At first it was months before the intoxicating need filled his head, then weeks . . . now just a day. There was a feeling in his head like a ticking. Sometimes it went on for hours, like a roulette wheel slowed down. And when it stopped, then the order came.
It was ticking again.
He saw the world like never before, as if he was the central figure in his own movie and that movie had meaning. And its meaning was right there – blood on the streets, happiness, the urge to kill and a man nearly dancing with delight.
Chapter Six
Apartment, Lower Manhattan
March 7, 8.28 a.m.
Inside her apartment, Denise seated the two Missing Persons detectives in the living room. She left them for a moment and came back in clean sweatpants and a fresh top. She noticed the way Munroe stared at her. What was it? A chance to gawp or was he suspicious in some way? Difficult to tell.
Denise moved to the kitchen and poured a glass of orange juice. She didn’t offer the two detectives a drink and she didn’t sit down, either. She stood in the center of the room and looked at one then the other. She felt her nerves rising and falling, but tried to keep it hidden.
‘Nice place,’ said Sarah Gauge. ‘I like your things. All sleek and modern. I like a modern style.’ She gestured at the Italian sofa and then two angular aluminum candlesticks.
‘Can you get to the point?’ said Denise.
The two detectives sat on the sofa and Denise watched them, then leaned against the wall. Munroe took a white envelope out of his pocket and pulled out a photograph.
‘This is Abby,’ he said. ‘This is the most recent shot we’ve got of her. Red highlights included, although she was brunette when she disappeared.’
Denise stared across at Abby. She was a striking-looking girl. ‘What is she? Tenth or eleventh grade?’

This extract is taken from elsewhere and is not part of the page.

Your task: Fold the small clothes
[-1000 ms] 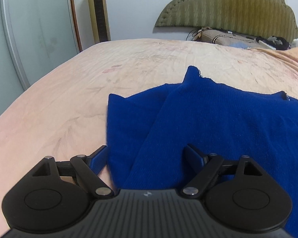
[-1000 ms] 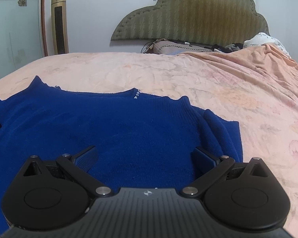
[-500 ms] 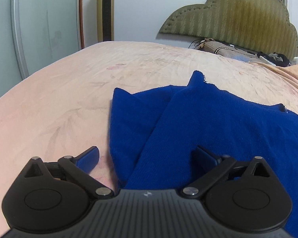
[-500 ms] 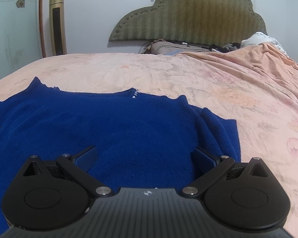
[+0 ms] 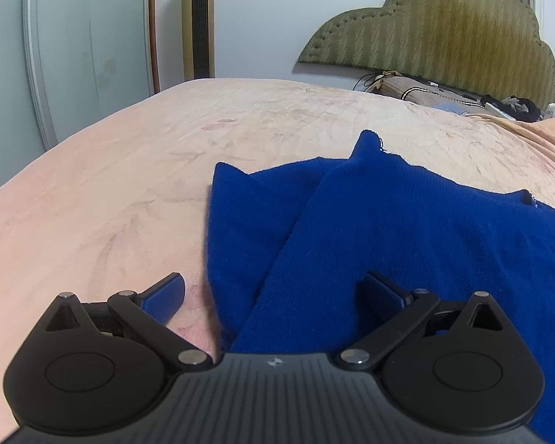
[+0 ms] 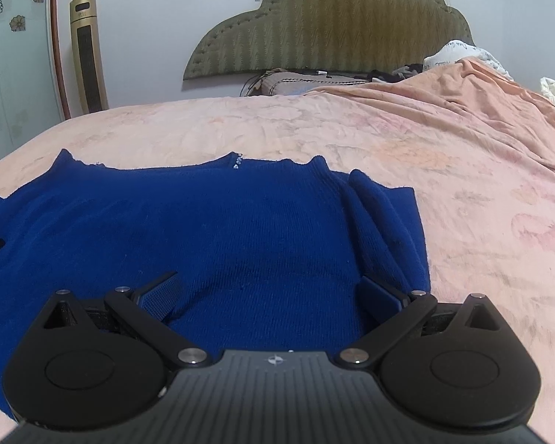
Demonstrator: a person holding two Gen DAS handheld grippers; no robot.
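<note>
A: What sits nearest the bed's left edge?

B: The left claw (image 5: 273, 296), its jaws spread wide and gripping nothing. One blue-padded finger (image 5: 164, 296) hangs over the bare peach floral bedsheet (image 5: 129, 170); the other lies over the deep blue knitted sweater (image 5: 407, 229).

A: And that sweater?

B: Spread flat across the near part of the bed, its left sleeve folded in over the body.

A: Further right?

B: The right claw (image 6: 270, 296), jaws likewise wide apart and empty, both fingers over the sweater's (image 6: 222, 222) body. The right sleeve is folded inward too. Beyond it, sheet runs toward the bed's right edge, and the olive padded headboard (image 6: 333, 26) stands along the far edge.
</note>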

‘Senior,’ said Munroe. ‘She’s just turned sixteen. She’s a Queens girl – Forest Park area. Parents divorced. Lives alone with her father. Mother l
ives in New Jersey with a new family.’
‘The girl is Jewish?’
‘Yeah, she’s Jewish. Her father’s keen on his Jewish heritage, if you know what I mean.’
‘Before you jump in with your locker-room anti-Semitism, you do know I’m also Jewish?’ said Denise. She glared down hard at Munroe.
‘I didn’t mean anything wrong by it,’ said Munroe. ‘It’s just that he’s a specialist. An academic. He curates exhibitions about the Holocaust. That’s all I meant.’
‘Where does he work?’
‘He lectures at Columbia and curates at the Museum of Tolerance.’
‘Goldenberg, you said? Thought I recognized it from when I used to work at Columbia.’
‘Well, he knows you too, Dr Levene. Only by reputation.’
Denise began to search her memory for the name. ‘What’s his first name?’
‘It’s Aaron. Dr Aaron Goldenberg.’
Denise felt her heart pump. Any link just brought the tragedy closer. She paused and turned from the two cops, looking out of the window. ‘I never knew him well. We probably met at an event. I don’t think I ever met his daughter.’
‘We know that.’
‘So what are you doing here?’
‘Truth is, this investigation is drying up fast. We’ve exhausted all avenues and Dr Goldenberg knows it. He’s a very persuasive man, Dr Goldenberg. He wanted us to go one more round. He wrote a list. We always ask for a list. All the people who his daughter might have known, wanted to know or had been influenced by. If she’s a runaway, she might go for someone she barely knows.’
‘And?’
‘You were on that list.’
‘In which category?’
‘She admired you, apparently.’
‘Me? She didn’t know me.’
‘She wanted to major in Psychology. Her father took her to one of your lectures. When you left Columbia for the NYPD, she thought that was cool.’
‘Cool?’
‘Packing in academia for a real career.’ Munroe tried a smile. Denise didn’t respond. ‘One in the eye for her old man, I expect.’